Congress Passes Final Budget Deal

Pair of scissors cuts a $100 bill.Today, Congress passed a final budget deal to fund the government through the remainder of the fiscal year that ends on September 30, 2011. If signed by the president as expected, the final deal includes an across-the-board cut of 0.2 percent. In addition, several funding sources that local Goodwill® agencies care about will be further reduced as follows:

  • Combined funding for the Workforce Investment Act’s (WIA) three core funding streams will total $2.8 billion, a 6 percent cut amounting to $182 million less than appropriated in FY 2010 funding.
    • WIA’s adult funding stream will be reduced by 10 percent, from $861 million in FY 2010 to $771 million in FY 2011.
    • WIA’s youth funding stream will be reduced by 10 percent, from $924 million in FY 2010 to $827 million in FY 2011.
    • WIA’s dislocated workers funding stream will be reduced by 10 percent, from nearly $1.2 billion in FY 2010 to $1.06 billion in FY 2011.
    • The bill also provides $125 million for a new Workforce Innovation Fund to encourage states and regional partnerships to engage in systemic reform to improve program outcomes. 
  • Funding for the Senior Community Service Employment Program (SCSEP) will be reduced from $825 million to $450 million.
  • Projects with Industry (PWI) will be eliminated.
  • Funding for the Department of Justice’s juvenile justice programs will be reduced by $148 million; however, the extent that this cut would affect funding for youth mentoring is not clear.

Today’s action is likely the end of scene one of a multi-part drama that is likely to play out over the course of the next two years.

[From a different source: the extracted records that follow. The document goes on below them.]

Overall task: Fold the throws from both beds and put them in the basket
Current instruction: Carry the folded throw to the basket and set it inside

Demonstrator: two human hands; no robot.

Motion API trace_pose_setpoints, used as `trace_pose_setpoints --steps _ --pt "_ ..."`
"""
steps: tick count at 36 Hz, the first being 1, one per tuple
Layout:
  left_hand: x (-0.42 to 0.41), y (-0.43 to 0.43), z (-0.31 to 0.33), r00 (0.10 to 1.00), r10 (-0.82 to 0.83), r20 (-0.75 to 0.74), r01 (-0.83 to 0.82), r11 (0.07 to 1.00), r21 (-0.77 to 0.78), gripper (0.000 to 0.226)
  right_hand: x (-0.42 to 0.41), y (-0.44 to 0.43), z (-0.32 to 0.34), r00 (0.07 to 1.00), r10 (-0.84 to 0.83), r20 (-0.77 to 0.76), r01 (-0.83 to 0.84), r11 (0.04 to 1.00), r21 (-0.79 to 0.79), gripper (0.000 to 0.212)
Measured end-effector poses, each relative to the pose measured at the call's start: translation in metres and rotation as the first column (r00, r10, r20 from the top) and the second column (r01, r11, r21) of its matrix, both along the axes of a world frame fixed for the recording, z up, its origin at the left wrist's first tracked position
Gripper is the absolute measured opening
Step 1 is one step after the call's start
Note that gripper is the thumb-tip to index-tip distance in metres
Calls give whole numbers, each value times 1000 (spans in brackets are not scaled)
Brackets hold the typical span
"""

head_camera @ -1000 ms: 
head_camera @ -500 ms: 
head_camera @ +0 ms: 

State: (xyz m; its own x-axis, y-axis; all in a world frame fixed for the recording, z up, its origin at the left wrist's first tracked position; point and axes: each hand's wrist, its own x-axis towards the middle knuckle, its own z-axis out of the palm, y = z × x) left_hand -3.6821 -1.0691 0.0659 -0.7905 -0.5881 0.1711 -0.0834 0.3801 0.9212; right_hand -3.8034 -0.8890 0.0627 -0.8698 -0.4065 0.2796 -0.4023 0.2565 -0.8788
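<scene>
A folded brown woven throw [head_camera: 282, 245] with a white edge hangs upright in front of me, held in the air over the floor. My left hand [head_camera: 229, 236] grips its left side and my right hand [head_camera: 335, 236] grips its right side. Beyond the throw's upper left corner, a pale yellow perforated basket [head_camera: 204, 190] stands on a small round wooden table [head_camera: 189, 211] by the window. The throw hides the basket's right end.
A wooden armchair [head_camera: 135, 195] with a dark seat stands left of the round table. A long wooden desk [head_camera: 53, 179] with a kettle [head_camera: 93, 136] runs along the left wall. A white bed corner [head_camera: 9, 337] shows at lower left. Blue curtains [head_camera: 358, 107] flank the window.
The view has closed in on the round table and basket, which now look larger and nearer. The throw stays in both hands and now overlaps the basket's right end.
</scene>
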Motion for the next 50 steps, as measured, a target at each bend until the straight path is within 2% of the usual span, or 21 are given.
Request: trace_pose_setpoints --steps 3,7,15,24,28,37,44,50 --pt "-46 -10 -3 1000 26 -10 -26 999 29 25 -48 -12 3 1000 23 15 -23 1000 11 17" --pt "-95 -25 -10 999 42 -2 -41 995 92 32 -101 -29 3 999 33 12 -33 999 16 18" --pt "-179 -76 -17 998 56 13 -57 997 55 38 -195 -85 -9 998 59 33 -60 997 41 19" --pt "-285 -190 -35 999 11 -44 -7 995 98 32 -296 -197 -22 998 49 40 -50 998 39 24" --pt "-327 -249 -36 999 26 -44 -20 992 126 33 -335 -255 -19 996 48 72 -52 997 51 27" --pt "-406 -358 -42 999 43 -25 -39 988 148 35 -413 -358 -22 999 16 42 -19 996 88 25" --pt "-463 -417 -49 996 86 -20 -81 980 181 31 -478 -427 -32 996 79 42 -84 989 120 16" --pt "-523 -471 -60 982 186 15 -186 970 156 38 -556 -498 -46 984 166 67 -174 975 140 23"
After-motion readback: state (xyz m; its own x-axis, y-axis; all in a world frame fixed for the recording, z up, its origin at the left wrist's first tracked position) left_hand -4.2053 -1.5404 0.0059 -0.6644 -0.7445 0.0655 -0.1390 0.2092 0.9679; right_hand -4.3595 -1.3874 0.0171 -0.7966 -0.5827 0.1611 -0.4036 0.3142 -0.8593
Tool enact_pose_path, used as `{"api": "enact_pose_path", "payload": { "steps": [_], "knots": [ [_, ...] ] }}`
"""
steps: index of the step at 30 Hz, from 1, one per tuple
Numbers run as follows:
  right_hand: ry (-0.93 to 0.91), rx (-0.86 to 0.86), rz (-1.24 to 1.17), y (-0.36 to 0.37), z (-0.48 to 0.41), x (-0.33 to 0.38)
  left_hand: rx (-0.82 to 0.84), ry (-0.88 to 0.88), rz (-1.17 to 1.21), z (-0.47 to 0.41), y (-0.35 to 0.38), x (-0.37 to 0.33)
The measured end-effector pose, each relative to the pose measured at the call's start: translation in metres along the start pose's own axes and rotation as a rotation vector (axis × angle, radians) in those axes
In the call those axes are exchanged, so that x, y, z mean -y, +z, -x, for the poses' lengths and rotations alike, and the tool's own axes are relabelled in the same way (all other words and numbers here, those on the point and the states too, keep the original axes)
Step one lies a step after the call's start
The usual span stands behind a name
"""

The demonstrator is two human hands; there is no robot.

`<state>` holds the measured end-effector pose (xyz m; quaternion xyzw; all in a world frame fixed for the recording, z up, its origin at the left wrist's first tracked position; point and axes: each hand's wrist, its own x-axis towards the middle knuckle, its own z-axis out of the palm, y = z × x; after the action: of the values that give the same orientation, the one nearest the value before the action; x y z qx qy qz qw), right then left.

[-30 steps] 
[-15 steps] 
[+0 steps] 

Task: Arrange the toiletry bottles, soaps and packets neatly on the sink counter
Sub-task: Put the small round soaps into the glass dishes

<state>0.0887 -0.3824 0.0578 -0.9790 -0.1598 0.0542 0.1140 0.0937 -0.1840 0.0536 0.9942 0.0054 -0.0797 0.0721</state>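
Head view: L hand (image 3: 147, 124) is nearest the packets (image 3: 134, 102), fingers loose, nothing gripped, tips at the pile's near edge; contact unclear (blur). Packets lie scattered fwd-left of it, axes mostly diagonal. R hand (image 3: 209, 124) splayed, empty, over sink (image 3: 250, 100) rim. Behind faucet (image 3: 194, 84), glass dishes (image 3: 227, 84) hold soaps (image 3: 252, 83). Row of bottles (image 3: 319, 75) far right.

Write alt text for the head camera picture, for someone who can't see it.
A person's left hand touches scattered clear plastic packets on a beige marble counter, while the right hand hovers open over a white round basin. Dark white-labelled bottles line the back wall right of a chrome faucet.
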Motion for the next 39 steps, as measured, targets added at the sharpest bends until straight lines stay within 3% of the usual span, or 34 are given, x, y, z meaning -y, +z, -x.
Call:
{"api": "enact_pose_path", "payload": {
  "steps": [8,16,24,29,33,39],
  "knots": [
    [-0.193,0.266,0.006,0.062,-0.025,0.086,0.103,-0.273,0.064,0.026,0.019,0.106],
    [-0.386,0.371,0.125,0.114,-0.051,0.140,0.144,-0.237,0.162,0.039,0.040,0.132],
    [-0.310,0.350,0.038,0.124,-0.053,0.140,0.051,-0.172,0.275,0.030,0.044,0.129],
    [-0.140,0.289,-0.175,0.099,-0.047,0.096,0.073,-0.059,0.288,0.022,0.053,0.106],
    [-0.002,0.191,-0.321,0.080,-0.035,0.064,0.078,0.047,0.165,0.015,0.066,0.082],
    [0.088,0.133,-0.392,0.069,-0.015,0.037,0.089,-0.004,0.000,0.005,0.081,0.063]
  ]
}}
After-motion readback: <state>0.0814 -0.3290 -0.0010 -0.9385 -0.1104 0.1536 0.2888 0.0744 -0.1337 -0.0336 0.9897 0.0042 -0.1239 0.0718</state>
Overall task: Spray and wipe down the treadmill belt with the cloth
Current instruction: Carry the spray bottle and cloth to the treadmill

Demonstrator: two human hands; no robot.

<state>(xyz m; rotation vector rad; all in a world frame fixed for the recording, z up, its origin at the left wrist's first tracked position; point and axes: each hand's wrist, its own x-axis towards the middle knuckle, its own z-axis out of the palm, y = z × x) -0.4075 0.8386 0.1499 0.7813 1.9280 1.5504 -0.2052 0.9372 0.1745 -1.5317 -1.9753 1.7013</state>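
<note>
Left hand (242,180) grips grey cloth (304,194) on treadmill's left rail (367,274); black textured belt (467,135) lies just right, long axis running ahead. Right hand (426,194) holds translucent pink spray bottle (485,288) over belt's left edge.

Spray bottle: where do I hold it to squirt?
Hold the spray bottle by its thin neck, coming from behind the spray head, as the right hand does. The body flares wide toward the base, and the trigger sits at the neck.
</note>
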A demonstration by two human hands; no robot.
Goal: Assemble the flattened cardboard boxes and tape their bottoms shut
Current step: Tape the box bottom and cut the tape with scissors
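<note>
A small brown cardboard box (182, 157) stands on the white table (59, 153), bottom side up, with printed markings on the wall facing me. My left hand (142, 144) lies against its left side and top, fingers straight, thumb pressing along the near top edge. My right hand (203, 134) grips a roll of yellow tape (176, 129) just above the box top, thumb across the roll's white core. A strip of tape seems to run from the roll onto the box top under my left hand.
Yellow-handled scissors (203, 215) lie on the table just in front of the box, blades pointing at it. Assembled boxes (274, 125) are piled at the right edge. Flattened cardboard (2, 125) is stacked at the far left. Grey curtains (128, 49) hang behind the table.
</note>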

The next fight over spending is likely to occur during the effort to increase the debt limit, which Congress must do in order to keep the U.S. from defaulting on its loans. While most in Congress understand that failing to increase the debt limit would likely create economic chaos worldwide, several conservative House members have signaled that they will oppose efforts to increase the debt limit unless further spending cuts are made.

In addition to the debt limit, Congress is in the midst of developing its budget blueprint for FY 2012. Earlier this month, the House Budget Committee passed a budget bill that includes bold cost-cutting measures, including block granting Medicaid and cutting Medicare, drawing stiff opposition from House and Senate Democrats alike. Unless the House bill is tempered, it is certain to be dead on arrival in the Senate. The scenario causes many Beltway insiders to believe that Congress may be unable to agree to a final budget resolution, an event that will only complicate efforts to pass FY 2012 appropriations bills.

In the likely event that Congress fails to pass appropriations bills for FY 2012 by the start of the fiscal year, Congress will be left with little choice but to enact short-term temporary spending bills as it had to do this year, each time providing an opening for cutting programs that may have been spared this week, but remain vulnerable to future cuts.